Zach Stortini has exactly one power play goal in an NHL career that consists of 256 appearances.
Yet arguably no one gave the Nashville Predators power play — seemingly an annual source of consternation — a bigger boost this preseason than Stortini, the 26-year-old tough guy who signed as a free agent back in July.
He provided that unit an extended opportunity Saturday when he drew a double minor for roughing against Winnipeg’s Troy Bodie with 8:29 to play in the second period. As Stortini watched, Nashville converted twice in just 2:18 and capped a string of three straight power-play goals that lifted them to a 4-3 victory at Bridgestone Arena.
“He probably had a tremendous effect on the game,” coach Barry Trotz said. “Not only did he deliver some big hits but he knew it was a situation where he could get us back in the game.”
The Predators finished the night 3-for-4 with the man-advantage. They had just two power play goals in their first three contests.
“We have to continue to build on that,” defenseman Ryan Suter said. “I think if we can just keep working on it each night, simplify it by shooting a lot of pucks, I think we’ll be successful.”
With the Predators behind by a goal, Stortini delivered a big hit (one of his team-high four in the contest) to defenseman Tobias Enstrom behind the Winnipeg net. Bodie took exception, sought a fight and even dropped his gloves. When Stortini refused, Bodie threw him to the ice and earned himself a pair of roughing penalties.
“It was a situation where I was very cognizant of what was going on,” Stortini said. “I knew I had a good, clean hit on the defenseman and usually when something like that happens there’s somebody coming. I knew who was on the ice — it’s always important to know who you’re out there against.
“It was a situation in the game where we needed a couple goals and a power play would benefit the team more than a fight would at that time.”
His reluctance certainly had nothing to do with a disdain for the rough stuff.
Playing at Bridgestone Arena for the first time as a member of the Predators, the 6-foot-4, 215-pound right wing fought with Chris Thorburn just 2:50 into the contest.
Stortini had 80 fighting majors, including a league-high 25 in 2008-09, during his time with Edmonton, the team that drafted him in the third round in 2003.
“There has been a little bit of a change to that role where you have to be able to play the game as well,” Stortini said. “But being a physical presence is a big part of the game. I think every team plays a hard, strong game.
“… For me, it’s very important for me to establish myself and make sure that my teammates know I’m going to be there for them.”
Throughout their history, the Predators rarely have relied on tough guys for more than an occasional appearance.
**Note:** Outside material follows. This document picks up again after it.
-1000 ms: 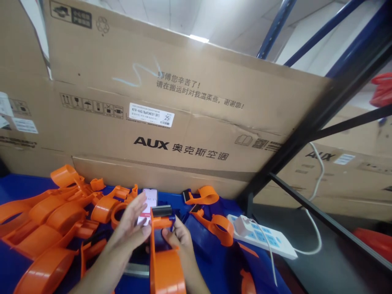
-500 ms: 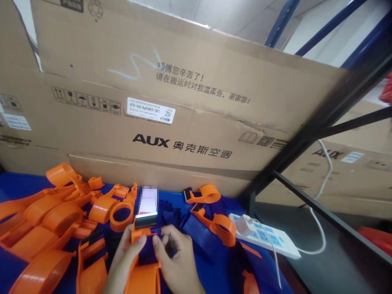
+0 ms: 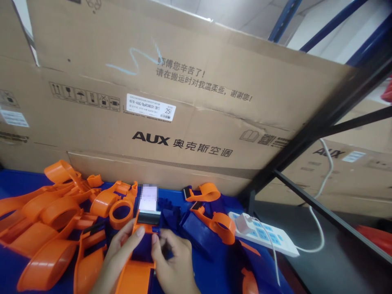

The last to have the job, Wade Belak , appeared in just 39 contests in his only full season with Nashville (2009-10). The most-used were Patrick Cote (72 appearances in the inaugural 1998-99 season) and Jim McKenzie (61 appearances in 2003-04, the season prior to the lockout).
Stortini averaged 65 games playing for Edmonton over a period of three seasons (2007-10) before he split time between the NHL and AHL last season.
He signed a two-way deal with the Predators, which gives them the option to send him to Milwaukee if they don’t want to play him. So far, though, he looks like one tough guy who will make it difficult for the coaches to keep him out of the lineup.
“If you really watch him — the thing with him is he’s got lots of detail in his game,” Trotz said. “He’s not the fastest or most skilled, but he doesn’t hurt you. For some guys that are tough guys, they’re out there just cruising and there’s not a lot of detail in their game; their forecheck is wherever they go, it’s not a structured thing.
“He has the ability to get the puck out along the wall. He’s got the ability to do a few things, so if he gets caught out against top players he can get around a little bit.”
Forward Ryan Thang was reassigned to Milwaukee. The 24-year-old appeared in three preseason games and had one goal.
The third-round pick in 2007 is poised for his first professional season after having played four years at Notre Dame and a brief debut with Milwaukee last spring.
With his departure, 32 players (18 forwards, 11 defensemen, three goalies) remain on the training camp roster.